» HOW TO COMPLETE THIS TASK: What lines in the data below mention the string "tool"? Copy them out.

Segment Open

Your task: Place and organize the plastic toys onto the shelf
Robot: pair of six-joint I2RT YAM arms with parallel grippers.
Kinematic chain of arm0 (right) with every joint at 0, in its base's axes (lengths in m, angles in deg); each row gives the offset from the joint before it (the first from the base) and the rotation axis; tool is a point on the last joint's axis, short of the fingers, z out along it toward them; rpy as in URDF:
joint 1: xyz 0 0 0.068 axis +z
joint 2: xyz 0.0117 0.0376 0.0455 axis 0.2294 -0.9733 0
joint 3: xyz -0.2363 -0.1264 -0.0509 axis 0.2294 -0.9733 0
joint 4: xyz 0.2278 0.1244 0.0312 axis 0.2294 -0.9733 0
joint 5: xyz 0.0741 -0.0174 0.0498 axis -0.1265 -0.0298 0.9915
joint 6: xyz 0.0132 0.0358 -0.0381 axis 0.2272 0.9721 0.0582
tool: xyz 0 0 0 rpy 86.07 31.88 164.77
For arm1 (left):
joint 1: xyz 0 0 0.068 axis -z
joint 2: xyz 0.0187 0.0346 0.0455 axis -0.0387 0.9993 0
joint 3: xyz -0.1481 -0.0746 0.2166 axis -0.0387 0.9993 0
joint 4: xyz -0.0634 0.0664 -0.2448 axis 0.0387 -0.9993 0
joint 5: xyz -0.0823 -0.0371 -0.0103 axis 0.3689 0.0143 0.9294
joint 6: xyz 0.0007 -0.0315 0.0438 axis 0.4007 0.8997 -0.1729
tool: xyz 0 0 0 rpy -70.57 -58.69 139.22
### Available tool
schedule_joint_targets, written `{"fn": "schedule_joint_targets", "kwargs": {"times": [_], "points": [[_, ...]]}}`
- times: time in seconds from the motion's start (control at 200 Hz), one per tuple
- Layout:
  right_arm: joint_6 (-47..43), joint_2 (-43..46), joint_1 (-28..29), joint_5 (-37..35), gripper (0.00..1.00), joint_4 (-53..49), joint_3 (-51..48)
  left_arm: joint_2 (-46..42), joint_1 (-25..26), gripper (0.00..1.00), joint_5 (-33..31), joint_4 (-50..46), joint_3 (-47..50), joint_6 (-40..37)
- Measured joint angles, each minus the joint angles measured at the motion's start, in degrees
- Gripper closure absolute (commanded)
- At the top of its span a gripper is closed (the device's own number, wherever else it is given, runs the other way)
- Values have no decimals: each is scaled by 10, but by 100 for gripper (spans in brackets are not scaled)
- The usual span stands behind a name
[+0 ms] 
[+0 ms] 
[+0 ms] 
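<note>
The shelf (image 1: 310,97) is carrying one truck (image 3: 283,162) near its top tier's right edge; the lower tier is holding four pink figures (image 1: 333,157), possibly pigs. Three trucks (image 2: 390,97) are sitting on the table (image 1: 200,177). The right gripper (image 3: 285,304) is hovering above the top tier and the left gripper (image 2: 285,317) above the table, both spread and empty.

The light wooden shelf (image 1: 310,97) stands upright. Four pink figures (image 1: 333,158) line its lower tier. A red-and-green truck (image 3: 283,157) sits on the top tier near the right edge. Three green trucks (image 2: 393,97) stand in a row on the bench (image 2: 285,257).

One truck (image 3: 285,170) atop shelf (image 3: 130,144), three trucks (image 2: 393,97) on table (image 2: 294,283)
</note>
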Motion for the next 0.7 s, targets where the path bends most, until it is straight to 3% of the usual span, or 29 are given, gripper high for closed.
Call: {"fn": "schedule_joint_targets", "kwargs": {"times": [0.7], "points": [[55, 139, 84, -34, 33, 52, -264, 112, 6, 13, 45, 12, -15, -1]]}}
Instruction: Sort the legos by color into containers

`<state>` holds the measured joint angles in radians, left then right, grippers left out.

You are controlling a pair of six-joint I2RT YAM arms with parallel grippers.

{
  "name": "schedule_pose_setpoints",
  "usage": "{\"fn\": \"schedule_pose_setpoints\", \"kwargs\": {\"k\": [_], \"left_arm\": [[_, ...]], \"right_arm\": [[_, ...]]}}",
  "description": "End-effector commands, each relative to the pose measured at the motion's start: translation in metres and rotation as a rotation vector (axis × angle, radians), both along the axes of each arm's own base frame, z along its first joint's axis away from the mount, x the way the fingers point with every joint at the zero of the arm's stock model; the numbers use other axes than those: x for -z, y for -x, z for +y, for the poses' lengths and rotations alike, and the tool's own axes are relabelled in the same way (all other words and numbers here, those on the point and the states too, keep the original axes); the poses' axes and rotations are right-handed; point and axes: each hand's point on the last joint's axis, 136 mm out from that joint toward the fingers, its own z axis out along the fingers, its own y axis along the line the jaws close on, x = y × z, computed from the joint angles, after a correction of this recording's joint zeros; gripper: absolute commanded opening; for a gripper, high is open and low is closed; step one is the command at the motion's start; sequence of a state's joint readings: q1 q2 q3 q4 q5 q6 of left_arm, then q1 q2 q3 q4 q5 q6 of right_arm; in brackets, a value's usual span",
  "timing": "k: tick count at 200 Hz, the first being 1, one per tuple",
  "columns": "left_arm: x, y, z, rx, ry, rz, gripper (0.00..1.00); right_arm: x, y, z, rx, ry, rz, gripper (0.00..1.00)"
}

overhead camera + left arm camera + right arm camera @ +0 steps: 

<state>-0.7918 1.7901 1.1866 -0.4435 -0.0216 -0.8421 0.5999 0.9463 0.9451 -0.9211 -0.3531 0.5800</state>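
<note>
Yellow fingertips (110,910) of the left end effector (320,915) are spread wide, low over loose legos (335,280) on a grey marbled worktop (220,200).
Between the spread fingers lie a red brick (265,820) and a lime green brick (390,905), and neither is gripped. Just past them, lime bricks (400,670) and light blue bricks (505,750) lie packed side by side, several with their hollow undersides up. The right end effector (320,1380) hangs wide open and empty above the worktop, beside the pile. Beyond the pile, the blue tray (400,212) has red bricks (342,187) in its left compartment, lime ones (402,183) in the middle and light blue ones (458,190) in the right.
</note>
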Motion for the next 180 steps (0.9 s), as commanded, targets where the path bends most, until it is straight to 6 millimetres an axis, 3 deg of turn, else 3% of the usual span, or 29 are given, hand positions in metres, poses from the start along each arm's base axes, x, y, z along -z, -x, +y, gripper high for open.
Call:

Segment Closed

» ANSWER BELOW:
Kinematic chain of arm0 (right) with every joint at 0, in its base's axes (lengths in m, angles in deg); each row gives the offset from the joint before it (the first from the base) and the rotation axis; tool is a point on the last joint's axis, short of the fingers, z out along it toward them; rpy as in URDF:
tool: xyz 0 0 0 rpy 86.07 31.88 164.77
tool: xyz 0 0 0 rpy -70.57 -58.69 139.22
### Available tool
  "description": "End-effector commands, each relative to the pose measured at the motion's start: translation in metres and rotation as a rotation vector (axis × angle, radians), both along the axes of each arm's own base frame, z along its first joint's axis away from the mount, x the way the fingers point with every joint at the zero of the arm's stock model; the numbers use other axes than those: x for -z, y for -x, z for +y, for the poses' lengths and rotations alike, and the tool's own axes are relabelled in the same way (all other words and numbers here, those on the point and the states too, keep the original axes); the poses' axes and rotations are right-handed; point and axes: each hand's point on the last joint's axis, 136 mm out from that joint toward the fingers, its own z axis out along the fingers, its own y axis along the line the jaws close on, x = y × z, computed from the joint angles, after a correction of this recording's joint zeros; gripper: absolute commanded opening; for a gripper, high is open and low is closed; step one is the command at the motion's start; sequence of a state's joint readings: q1 q2 q3 q4 q5 q6 of left_arm, then q1 q2 q3 q4 q5 q6 of right_arm; in brackets, a value's usual span",

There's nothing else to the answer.